Cats were the aloof familiars who reached out when and if they felt like it. Instead of just anyone who fed them, they claimed only specific people during their spiritual travels. Dogs, on the other hand, claimed everyone, even cruel men and women who beat, starved, and abused them. Like divine messengers sent from above, they freely forgave mankind, over and over again.
The asphalt highway had reduced to red gravel by then. They were halfway to Sanctuary. Tall pine trees rose deep and green alongside the raised roadbed, while cypress trees stood knee deep in the perpetual swamp, water glistening between their gnarled trunks.
Savannah glanced at the man at her side. “You guys call yourselves kings of heart? Really?”
Keller made a funny face like he’d just sucked the pucker off a dill pickle. “Where’d you get that idea?”
“I saw playing cards when your friend contacted me, all hearts. A queen. A joker. An ace. But the king of hearts kept whirling around the other cards like a tornado.”
Keller growled low in the back of his throat. “Had to be Tucker Chase, our director. He was beside himself when he thought Isaiah was dying. That and he’s got some cockamamie notion each of us is a playing card in his lucky Deuces Wild deck. Which is really stupid. It’s not like he’s Alice, the Bureau’s definitely not Wonderland, and I’m no soldier in the Red Queen’s army.”

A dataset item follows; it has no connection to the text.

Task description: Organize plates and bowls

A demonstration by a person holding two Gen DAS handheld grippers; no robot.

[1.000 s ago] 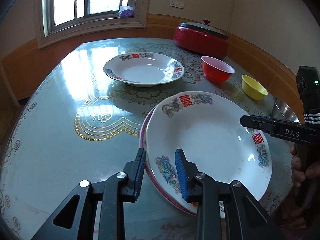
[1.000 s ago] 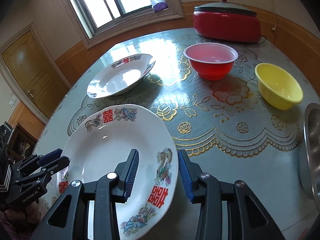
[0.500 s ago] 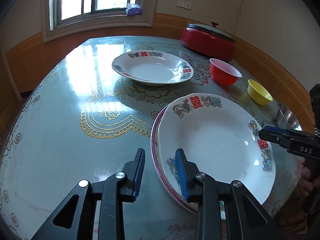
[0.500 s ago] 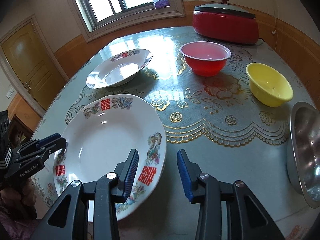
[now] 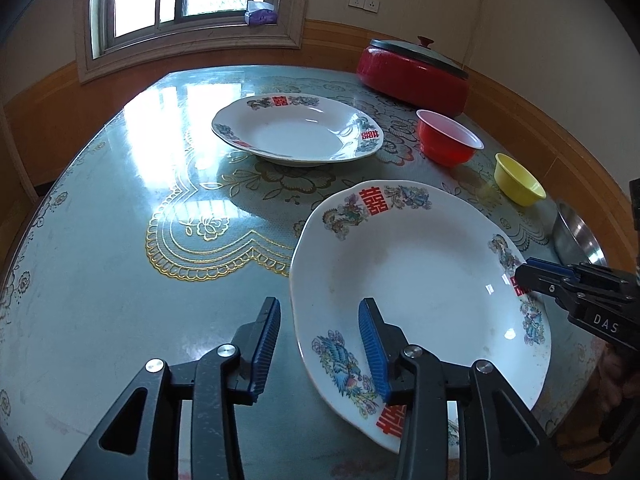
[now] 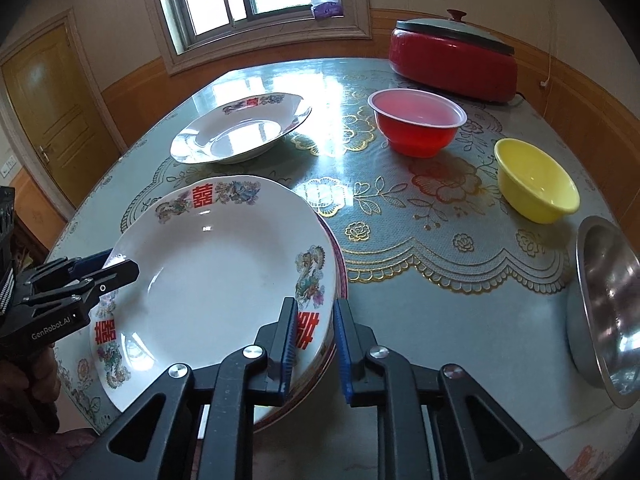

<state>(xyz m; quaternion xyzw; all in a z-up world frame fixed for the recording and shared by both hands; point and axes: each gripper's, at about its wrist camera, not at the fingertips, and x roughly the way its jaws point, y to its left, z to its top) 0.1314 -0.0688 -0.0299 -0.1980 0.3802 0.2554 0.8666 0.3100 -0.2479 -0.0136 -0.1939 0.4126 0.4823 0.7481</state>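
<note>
Jaws first: the right gripper [image 6: 314,344] has just been closing on the top plate's [image 6: 208,276] near rim, while the left gripper [image 5: 318,350] has been opening, rim between but unpinched. Glazed, slick, breakable plate stacked on the surface [image 6: 420,320], so grab the rim.

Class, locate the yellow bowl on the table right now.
In the right wrist view the yellow bowl sits toward the table's right side, between the red bowl and the steel bowl, touching neither.
</note>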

Savannah would’ve laughed if she hadn’t heard what Keller didn’t say. He not only resented hissuperior, but he hadn’tseen. He had no gift ofsight.Only gut-wrenching empathy that drowned him in other’s pain and anguish.

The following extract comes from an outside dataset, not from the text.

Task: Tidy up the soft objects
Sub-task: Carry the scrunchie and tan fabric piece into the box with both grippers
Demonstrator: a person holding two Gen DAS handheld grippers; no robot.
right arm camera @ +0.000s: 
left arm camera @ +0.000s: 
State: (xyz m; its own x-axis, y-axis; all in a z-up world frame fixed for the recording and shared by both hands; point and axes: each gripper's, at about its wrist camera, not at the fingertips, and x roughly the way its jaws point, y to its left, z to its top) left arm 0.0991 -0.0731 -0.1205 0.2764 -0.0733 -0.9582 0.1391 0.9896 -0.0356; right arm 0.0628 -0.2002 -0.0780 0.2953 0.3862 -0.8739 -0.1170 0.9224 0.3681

“You felt him dying, didn’t you?” she breathed, understanding the rare type of empathy that ruled Keller now. “When Isaiah reached out to you, you felt exactly what he was feeling. That’s why you couldn’t breathe. You didn’t need a drink of water. You needed to touch him, to take his pain away even though it would’ve killed you.”

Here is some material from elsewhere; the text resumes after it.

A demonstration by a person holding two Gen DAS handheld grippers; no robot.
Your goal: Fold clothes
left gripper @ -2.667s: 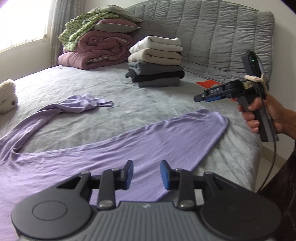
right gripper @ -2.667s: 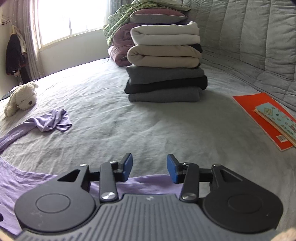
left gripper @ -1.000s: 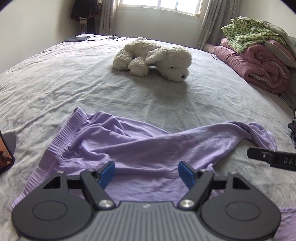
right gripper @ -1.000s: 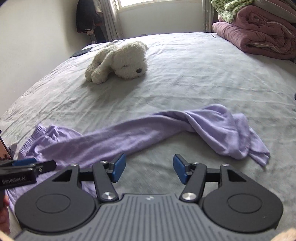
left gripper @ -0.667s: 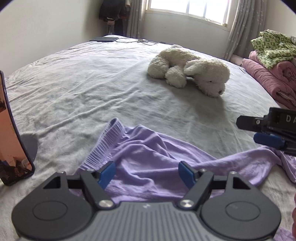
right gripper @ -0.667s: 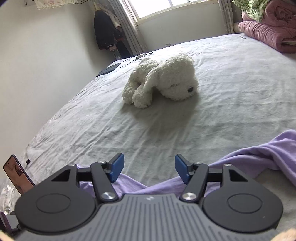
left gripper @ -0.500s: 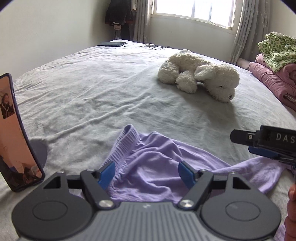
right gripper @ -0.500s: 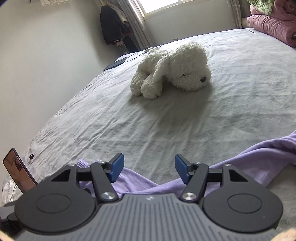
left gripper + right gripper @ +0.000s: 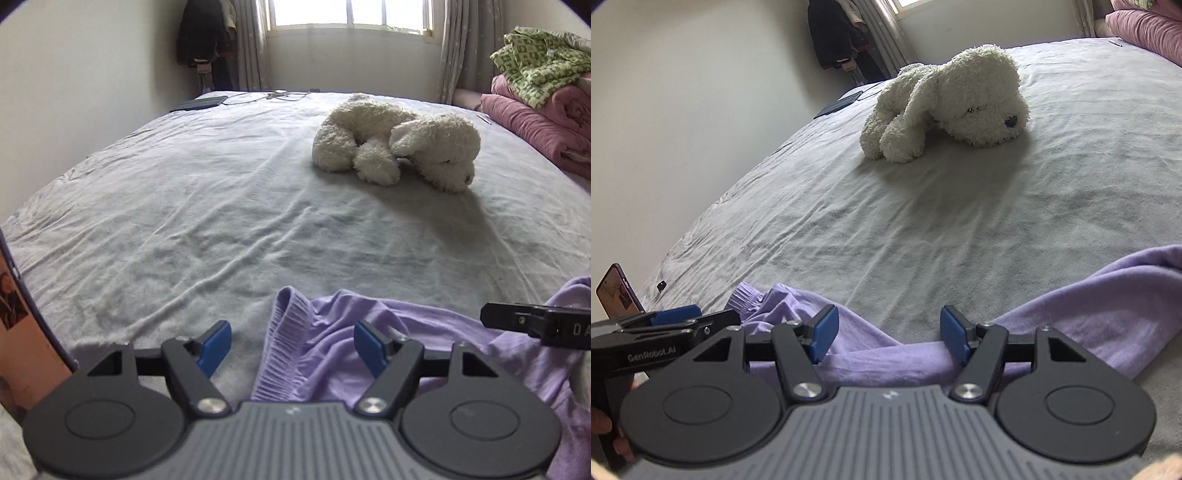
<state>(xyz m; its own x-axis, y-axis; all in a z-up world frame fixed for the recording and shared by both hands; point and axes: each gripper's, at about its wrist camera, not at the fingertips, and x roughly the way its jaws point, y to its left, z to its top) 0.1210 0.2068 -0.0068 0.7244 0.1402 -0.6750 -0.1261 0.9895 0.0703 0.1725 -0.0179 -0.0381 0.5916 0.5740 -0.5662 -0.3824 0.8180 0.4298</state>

“Yeah, umm...” His Adam’s apple bobbed when he swallowed, and wasn’t that an attractive, masculine feature? Generally hidden from view, this man’s neck added a certain caveman appeal to the overall robust male persona. Only it seemed Keller had something stuck in his throat.
Savannah didn’t want to take her eyes off him. Long and lean, he’d slouched back in the driver’s seat, itself pushed back as far as it could go as he stretched his legs forward. Until then, the man had been driving from a relaxed, prone position. He’d loosened his tie, but taut cords now stretched up the back of his tanned, shaved neck. Keller cut a handsome, albeit troubled profile with the early afternoon sun streaming through the window at his left.
The urge to reach out and cup this tawny jungle cat’s jaw or scratch behind his ear compelled Savannah. Instead she rested her palm on his forearm. “Your gift is killing you, isn’t it?”
He nodded a short, curt answer. “Sometimes, yeah. You could say that.”
Knowing how he’d resisted her cure for Isaiah, she asked, “Will you let me help?”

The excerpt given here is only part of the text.